Multithread symlink forest removal.
This is a second attempt at aosp/2273288 which got rolled back because
it turned out that:
1. We make ~120K symlinks in AOSP (!), all of which need to be deleted
2. System calls are sometimes slow
3. Golang spawns a new OS-level thread for each blocking system calls to
keep cores busy
All this together means that we sometimes had 10K system calls in
flight, which meant 10K OS-level threads, which is when Go gives up and
says "I created too many threads, please help".

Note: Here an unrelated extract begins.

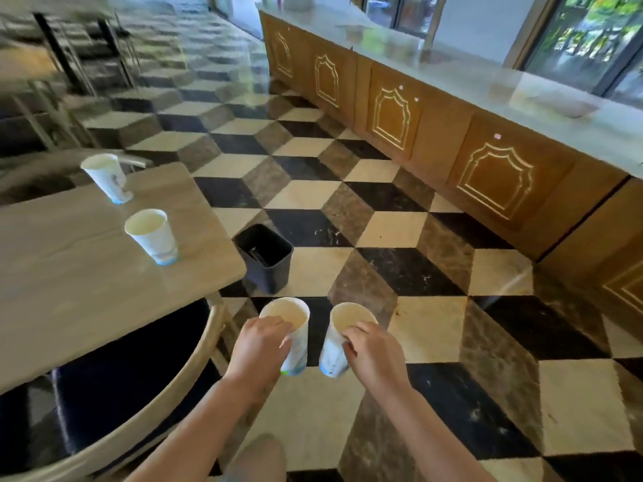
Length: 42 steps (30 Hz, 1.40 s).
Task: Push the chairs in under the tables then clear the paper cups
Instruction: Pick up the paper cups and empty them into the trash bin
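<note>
The left hand (259, 346) has its fingers (278, 323) curled over the rim of one paper cup (295, 337), and just right of it the right hand (374, 353) pinches the rim of a second cup (334, 346), both cups upright above the tiled floor (435, 318). Just beyond the fingertips stands an open black bin (266, 259). Left of the hands a chair (139, 380) is tucked under the wooden table (69, 283), where farther off two more cups, the nearer table cup (153, 236) and the farther table cup (106, 177), stand well apart.
</note>
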Motion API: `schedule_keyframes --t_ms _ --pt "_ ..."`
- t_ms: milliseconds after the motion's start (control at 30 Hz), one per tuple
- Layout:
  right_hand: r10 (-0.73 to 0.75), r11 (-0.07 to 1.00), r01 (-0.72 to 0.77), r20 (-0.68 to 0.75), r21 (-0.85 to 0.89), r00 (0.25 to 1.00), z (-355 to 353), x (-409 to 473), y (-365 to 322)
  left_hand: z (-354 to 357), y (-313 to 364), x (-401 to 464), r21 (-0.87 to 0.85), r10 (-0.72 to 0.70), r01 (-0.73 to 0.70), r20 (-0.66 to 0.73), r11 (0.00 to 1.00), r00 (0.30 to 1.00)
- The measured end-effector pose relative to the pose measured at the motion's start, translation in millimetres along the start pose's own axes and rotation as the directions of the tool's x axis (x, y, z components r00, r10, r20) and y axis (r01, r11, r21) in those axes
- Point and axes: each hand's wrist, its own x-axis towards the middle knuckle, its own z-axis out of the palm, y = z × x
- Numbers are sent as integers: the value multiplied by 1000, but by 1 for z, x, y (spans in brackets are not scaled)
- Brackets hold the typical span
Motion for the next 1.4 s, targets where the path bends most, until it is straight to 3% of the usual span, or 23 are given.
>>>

The fix is to move the system calls into a pool of goroutines, which
soon end up on a pool of threads (since they mostly do blocking system
calls)
Test: Presubmits.
Change-Id: Ia9aefff3b0ed373f09bb6c8b2ec1d8b0f00b213b
diff --git a/bp2build/java_binary_host_conversion_test.go b/bp2build/java_binary_host_conversion_test.go
index c860844..e8551e5 100644
--- a/bp2build/java_binary_host_conversion_test.go
+++ b/bp2build/java_binary_host_conversion_test.go
@@ -33,7 +33,7 @@
}, tc)
}
-var fs = map[string]string{
+var testFs = map[string]string{
"test.mf": "Main-Class: com.android.test.MainClass",
"other/Android.bp": `cc_library_host_shared {
name: "jni-lib-1",
@@ -44,7 +44,7 @@
func TestJavaBinaryHost(t *testing.T) {
runJavaBinaryHostTestCase(t, Bp2buildTestCase{
Description: "java_binary_host with srcs, exclude_srcs, jni_libs, javacflags, and manifest.",
- Filesystem: fs,
+ Filesystem: testFs,
Blueprint: `java_binary_host {
name: "java-binary-host-1",
srcs: ["a.java", "b.java"],
@@ -77,7 +77,7 @@
func TestJavaBinaryHostRuntimeDeps(t *testing.T) {
runJavaBinaryHostTestCase(t, Bp2buildTestCase{
Description: "java_binary_host with srcs, exclude_srcs, jni_libs, javacflags, and manifest.",
- Filesystem: fs,
+ Filesystem: testFs,
Blueprint: `java_binary_host {
name: "java-binary-host-1",
static_libs: ["java-dep-1"],
@@ -107,7 +107,7 @@
func TestJavaBinaryHostLibs(t *testing.T) {
runJavaBinaryHostTestCase(t, Bp2buildTestCase{
Description: "java_binary_host with srcs, libs.",
- Filesystem: fs,
+ Filesystem: testFs,
Blueprint: `java_binary_host {
name: "java-binary-host-libs",
libs: ["java-lib-dep-1"],
diff --git a/bp2build/symlink_forest.go b/bp2build/symlink_forest.go
index 45817e3..81ec7ee 100644
--- a/bp2build/symlink_forest.go
+++ b/bp2build/symlink_forest.go
@@ -15,7 +15,9 @@
package bp2build
import (
+ "errors"
"fmt"
+ "io/fs"
"io/ioutil"
"os"
"path/filepath"
@@ -49,6 +51,59 @@
okay atomic.Bool // Whether the forest was successfully constructed
}
+// A simple thread pool to limit concurrency on system calls.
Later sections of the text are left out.